It’s only business
Organised crime has tightened its grip on the Italian economy during the economic crisis, making the Mafia the country’s biggest ‘bank’ and squeezing the life out of thousands of small firms, according to a report.
Extortionate lending by criminal groups had become a “national emergency,” said the report by anti-crime group SOS Impresa.
Organised crime now generates annual turnover of about €140bn and profits of more than €100bn, about 7 per cent of Italy’s GDP, it added. “With €65bn in liquidity, the Mafia is Italy’s number one bank,” said a statement from the group, which was set up in Palermo a decade ago to oppose extortion rackets against small business.
The country’s four mafia groups have broken out of their traditional strongholds and spread their tentacles across the whole country, taking advantage of the economic crisis to snap up ailing businesses and ramp up their loan-shark operations.
They now boast estimated cash reserves of €65bn, collectively making them “Italy’s biggest bank”, according to another study released last week by Confesercenti, an employers’ association.
“According to our estimates, loan sharking caused the closure in 2010 of 1,800 businesses and destroyed thousands of jobs,” said Marco Venturi, the president of Confesercenti. “Right now, Mafia Inc is the only business enterprise willing to make substantial investments.” The Mafia’s revenues were far greater even than big companies such as Eni, Italy’s oil giant, which in 2010 notched up around €100bn in sales.

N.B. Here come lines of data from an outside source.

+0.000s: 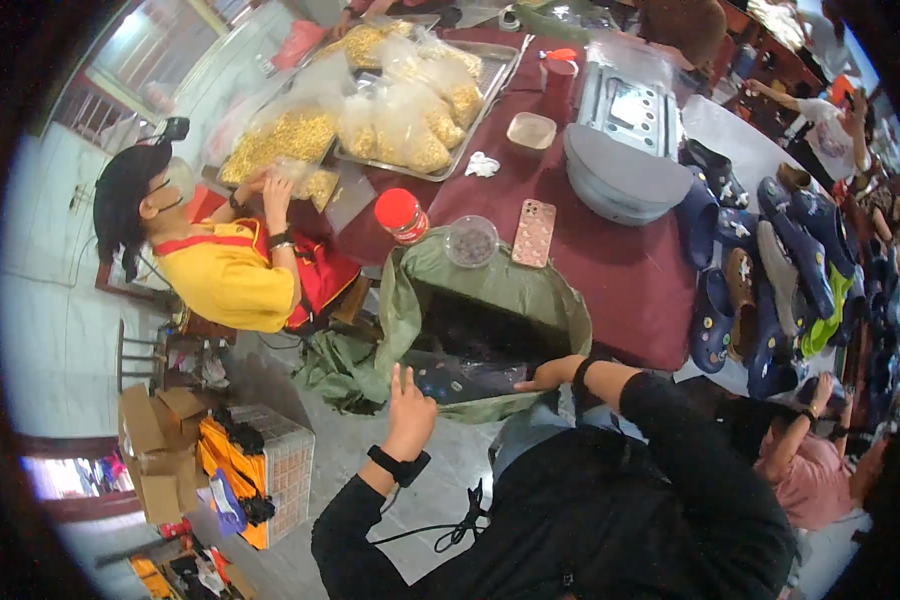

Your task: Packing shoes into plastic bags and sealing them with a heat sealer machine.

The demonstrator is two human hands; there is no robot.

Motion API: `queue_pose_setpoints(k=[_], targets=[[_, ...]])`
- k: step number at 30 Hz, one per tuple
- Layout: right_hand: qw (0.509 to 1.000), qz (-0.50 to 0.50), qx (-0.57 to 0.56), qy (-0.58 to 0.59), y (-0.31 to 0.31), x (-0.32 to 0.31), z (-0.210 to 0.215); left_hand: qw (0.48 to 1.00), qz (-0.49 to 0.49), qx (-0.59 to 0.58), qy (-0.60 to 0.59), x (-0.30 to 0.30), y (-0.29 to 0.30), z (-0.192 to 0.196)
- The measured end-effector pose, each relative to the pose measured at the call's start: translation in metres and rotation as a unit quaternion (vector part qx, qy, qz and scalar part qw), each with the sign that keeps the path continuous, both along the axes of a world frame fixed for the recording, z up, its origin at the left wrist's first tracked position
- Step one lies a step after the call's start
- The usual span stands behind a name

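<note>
One green sack [402, 290], ctr of frame: L hand [410, 412] has fingers apart, seems empty; R hand [555, 373] by clear plastic [502, 379], hold I can't tell. Better keep mouth wide.

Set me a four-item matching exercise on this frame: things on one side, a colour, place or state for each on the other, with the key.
Things
1. Green sack
2. Smartphone
3. Screw-top jar
4. Cardboard box

Descriptions
A. In a pink patterned case, lying on the dark red tablecloth
B. Flaps open, at the left of the view
C. Topped with a bright red lid
D. Mouth wide open, with the left hand and right hand at its near side

Right pairs
1-D, 2-A, 3-C, 4-B
</note>
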State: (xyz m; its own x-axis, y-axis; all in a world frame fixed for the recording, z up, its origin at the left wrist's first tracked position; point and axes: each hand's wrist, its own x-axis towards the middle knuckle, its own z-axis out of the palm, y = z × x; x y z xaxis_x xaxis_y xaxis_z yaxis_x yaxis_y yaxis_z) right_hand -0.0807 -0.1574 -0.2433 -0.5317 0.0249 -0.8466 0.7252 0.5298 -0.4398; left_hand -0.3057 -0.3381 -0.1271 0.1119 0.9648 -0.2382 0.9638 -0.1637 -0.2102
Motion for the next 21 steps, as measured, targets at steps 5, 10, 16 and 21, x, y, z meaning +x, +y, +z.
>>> queue_pose_setpoints(k=[5,10,16,21], targets=[[0.992,0.081,-0.014,0.090,0.017,0.027,0.026,0.998,-0.042,-0.044,-0.028,-0.015,0.008,-0.029],[0.888,0.255,0.294,0.244,0.031,0.064,0.002,0.992,-0.005,-0.118,-0.049,-0.022,0.027,-0.031],[0.876,0.250,0.344,0.227,0.033,0.072,-0.001,0.954,-0.096,-0.269,-0.093,-0.005,0.021,-0.080],[0.837,0.224,0.420,0.269,0.039,0.087,0.009,0.966,-0.072,-0.241,-0.053,-0.010,0.060,-0.039]])
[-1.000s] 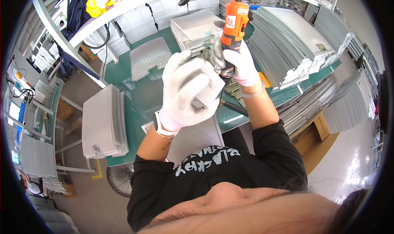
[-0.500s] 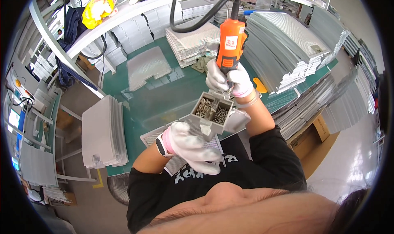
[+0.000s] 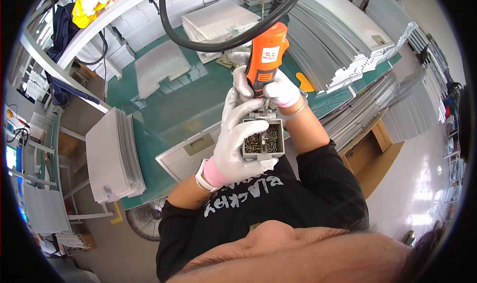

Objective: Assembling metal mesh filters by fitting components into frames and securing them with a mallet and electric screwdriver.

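Your gloved right hand [image 3: 281, 90] closes around the dark lower end of an orange power driver [image 3: 267, 59], fingers wrapped on one side and thumb side on the other; a black cord [image 3: 218, 47] loops in front of the tool's upper end; your gloved left hand [image 3: 231, 151] grasps the left side of a grey box [image 3: 264, 157] filled with small metal screws [image 3: 271, 140], its fingers spread part-way, one bent over the rim, two reaching up toward the driver, the thumb along the near wall; the box sits just below the driver, before your black shirt [image 3: 318, 193]; a mesh panel [image 3: 174, 159] lies beside your left wrist on the green tabletop [image 3: 164, 111].
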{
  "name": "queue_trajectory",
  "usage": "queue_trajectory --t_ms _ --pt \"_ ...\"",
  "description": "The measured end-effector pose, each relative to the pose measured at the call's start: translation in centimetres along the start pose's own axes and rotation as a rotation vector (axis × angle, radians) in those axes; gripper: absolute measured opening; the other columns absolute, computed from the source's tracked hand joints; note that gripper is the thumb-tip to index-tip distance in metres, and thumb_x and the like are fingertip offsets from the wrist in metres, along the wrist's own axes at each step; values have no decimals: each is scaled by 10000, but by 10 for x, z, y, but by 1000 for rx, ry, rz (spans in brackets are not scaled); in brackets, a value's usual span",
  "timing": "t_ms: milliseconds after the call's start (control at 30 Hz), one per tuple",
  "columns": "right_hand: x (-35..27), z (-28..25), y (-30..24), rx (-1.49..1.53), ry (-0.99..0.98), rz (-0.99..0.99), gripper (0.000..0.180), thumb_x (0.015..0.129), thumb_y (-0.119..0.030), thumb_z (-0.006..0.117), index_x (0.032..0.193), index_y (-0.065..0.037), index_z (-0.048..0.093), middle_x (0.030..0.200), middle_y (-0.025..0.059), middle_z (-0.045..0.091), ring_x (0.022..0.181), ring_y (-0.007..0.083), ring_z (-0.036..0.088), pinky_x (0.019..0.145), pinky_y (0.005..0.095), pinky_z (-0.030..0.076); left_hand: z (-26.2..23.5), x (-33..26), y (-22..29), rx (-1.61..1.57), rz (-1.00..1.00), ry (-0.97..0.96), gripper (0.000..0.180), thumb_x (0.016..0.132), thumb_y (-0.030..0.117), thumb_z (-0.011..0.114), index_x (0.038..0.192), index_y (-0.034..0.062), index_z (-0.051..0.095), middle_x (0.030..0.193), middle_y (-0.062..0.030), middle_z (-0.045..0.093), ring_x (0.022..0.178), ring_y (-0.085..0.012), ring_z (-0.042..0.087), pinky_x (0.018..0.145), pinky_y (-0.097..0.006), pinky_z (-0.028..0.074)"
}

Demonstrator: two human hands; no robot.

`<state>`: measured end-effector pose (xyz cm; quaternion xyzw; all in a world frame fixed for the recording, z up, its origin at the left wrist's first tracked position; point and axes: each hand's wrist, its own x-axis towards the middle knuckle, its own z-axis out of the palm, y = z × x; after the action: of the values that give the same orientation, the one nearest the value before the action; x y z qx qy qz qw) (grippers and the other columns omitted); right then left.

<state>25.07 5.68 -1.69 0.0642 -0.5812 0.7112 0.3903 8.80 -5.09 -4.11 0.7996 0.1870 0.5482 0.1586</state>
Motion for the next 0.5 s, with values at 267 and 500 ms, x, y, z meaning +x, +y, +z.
queue_trajectory --t_ms 267,500 --pt "-38 20 -49 -1221 428 -338 411 832 -178 705 1201 -27 607 1181 145 577 1123 273 552 984 375 441 23 -4 -3 45 -39 82 688 640 216 882 1223 102 534 1341 -209 510 1189 -388 535 1010 -471 429" --pt "-84 66 -59 -1686 139 -391 441 710 -472 824 992 -144 739 1352 166 590 1304 433 456 1124 600 272 29 1 -6 207 -52 95 731 645 303 899 1243 93 535 1295 -202 519 1134 -370 529 992 -483 407"
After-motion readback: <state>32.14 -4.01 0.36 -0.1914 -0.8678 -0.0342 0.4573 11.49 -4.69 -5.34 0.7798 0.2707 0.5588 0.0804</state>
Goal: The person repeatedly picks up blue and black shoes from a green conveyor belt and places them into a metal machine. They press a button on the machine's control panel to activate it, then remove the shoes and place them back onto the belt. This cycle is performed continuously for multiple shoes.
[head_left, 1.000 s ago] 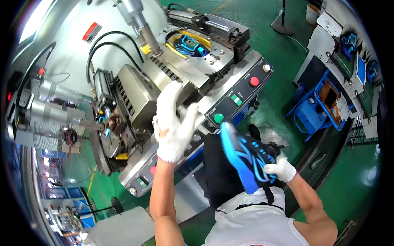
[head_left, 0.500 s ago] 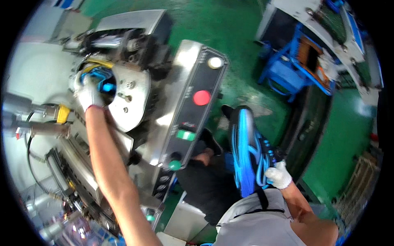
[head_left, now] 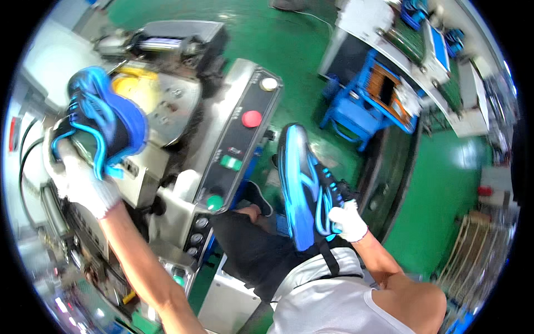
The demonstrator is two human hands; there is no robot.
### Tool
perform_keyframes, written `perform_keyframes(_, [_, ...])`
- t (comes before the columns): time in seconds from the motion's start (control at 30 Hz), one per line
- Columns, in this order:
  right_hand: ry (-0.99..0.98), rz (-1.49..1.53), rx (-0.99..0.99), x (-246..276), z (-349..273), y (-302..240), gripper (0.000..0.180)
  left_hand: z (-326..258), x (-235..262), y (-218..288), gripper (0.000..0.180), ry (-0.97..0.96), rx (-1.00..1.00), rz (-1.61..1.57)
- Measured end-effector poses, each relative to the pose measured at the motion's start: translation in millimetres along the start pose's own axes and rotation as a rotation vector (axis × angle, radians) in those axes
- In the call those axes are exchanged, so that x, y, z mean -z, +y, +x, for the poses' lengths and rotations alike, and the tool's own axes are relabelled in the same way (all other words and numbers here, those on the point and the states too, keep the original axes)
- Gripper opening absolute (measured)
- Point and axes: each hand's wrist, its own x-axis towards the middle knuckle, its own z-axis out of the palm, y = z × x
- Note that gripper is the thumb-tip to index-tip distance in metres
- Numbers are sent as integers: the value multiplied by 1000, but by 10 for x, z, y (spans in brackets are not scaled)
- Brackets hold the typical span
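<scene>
My left hand (head_left: 83,183), in a white glove, grips a black and blue sneaker (head_left: 125,125) by its heel end. That sneaker is tilted, its blue sole facing right, just left of a machine's metal plate (head_left: 181,106). A yellow pad (head_left: 136,92) shows at the plate's left side, partly behind the shoe. Near my waist, my gloved right hand (head_left: 349,221) is closed on the ankle end of a second sneaker (head_left: 303,186). Its toe points away from me, and its light-blue sole side faces left. The fingertips of both hands are partly hidden.
A slanted control panel (head_left: 231,142) with white, red and green buttons runs between the machine and my legs. Beyond, at right, stand a blue cart (head_left: 347,106) and a white conveyor table (head_left: 356,28) with more shoes. A slatted rack (head_left: 467,250) stands far right.
My left hand has come out of the machine's round opening, bringing the sneaker out to the left. The yellow pad shows more. My right hand still holds its sneaker; the whole view has shifted.
</scene>
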Motion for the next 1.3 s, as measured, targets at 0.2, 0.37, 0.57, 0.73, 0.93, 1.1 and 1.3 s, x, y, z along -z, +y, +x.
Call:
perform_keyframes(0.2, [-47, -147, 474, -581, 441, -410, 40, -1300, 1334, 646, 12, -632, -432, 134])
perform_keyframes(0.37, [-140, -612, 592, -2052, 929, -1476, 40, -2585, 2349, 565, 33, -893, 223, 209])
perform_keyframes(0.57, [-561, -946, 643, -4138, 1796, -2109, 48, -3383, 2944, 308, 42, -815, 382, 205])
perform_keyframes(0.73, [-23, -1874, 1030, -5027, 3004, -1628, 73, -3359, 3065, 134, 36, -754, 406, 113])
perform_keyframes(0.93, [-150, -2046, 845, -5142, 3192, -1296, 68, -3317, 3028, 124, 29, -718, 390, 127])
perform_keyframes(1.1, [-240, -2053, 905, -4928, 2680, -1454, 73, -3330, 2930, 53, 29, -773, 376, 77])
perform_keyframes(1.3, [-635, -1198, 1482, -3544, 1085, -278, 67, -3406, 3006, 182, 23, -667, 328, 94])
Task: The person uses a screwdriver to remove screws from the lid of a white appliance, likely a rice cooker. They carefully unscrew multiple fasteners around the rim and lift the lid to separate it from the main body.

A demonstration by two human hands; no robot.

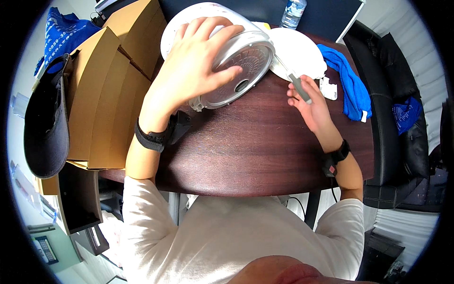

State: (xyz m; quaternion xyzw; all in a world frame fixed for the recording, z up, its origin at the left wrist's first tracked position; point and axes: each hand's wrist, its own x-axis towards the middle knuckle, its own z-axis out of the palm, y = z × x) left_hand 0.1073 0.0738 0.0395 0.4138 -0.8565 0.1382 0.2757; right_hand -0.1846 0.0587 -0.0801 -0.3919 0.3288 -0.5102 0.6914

Confesercenti, which represents 270,000 small-to-medium-sized businesses, said the new technocrat government of Mario Monti had to help firms “retake territory occupied by the Mafia”.
Extortionate lending had become an increasingly sophisticated and lucrative source of income, alongside drug trafficking, arms smuggling, prostitution, gambling and racketeering, according to the anti-crime group SOS Impresa’s report, ‘Criminality’s Grip on Business’. “The classic neighborhood or street loan shark is on the way out, giving way to organized loan-sharking that is well connected with professional circles and operates with the connivance of high-level professionals.” It estimated about 200,000 businesses were tied to extortionate lenders and tens of thousands of jobs had been lost as a result. Old-style gangsters handing out cash in bars and pool halls had been replaced by apparently respectable bankers, lawyers or notaries: “This is extortion with a clean face,” said the report. “Through their professions, they know the mechanisms of the legal credit market and they often know the financial position of their victims perfectly.” Small businesses, who have struggled to get hold of credit during the economic slowdown, may have been increasingly tempted to turn to the Mafia. Typical victims of extortionate lending were middle-aged shopkeepers and small businessmen who would struggle to find a new job and who were ready to try anything to avoid bankruptcy.
“They are usually people in traditional retail sectors like food, greengrocers, clothes or shoe shops, florists or furniture shops. These are the categories which, more than any other, are paying the price of the (economic) crisis.”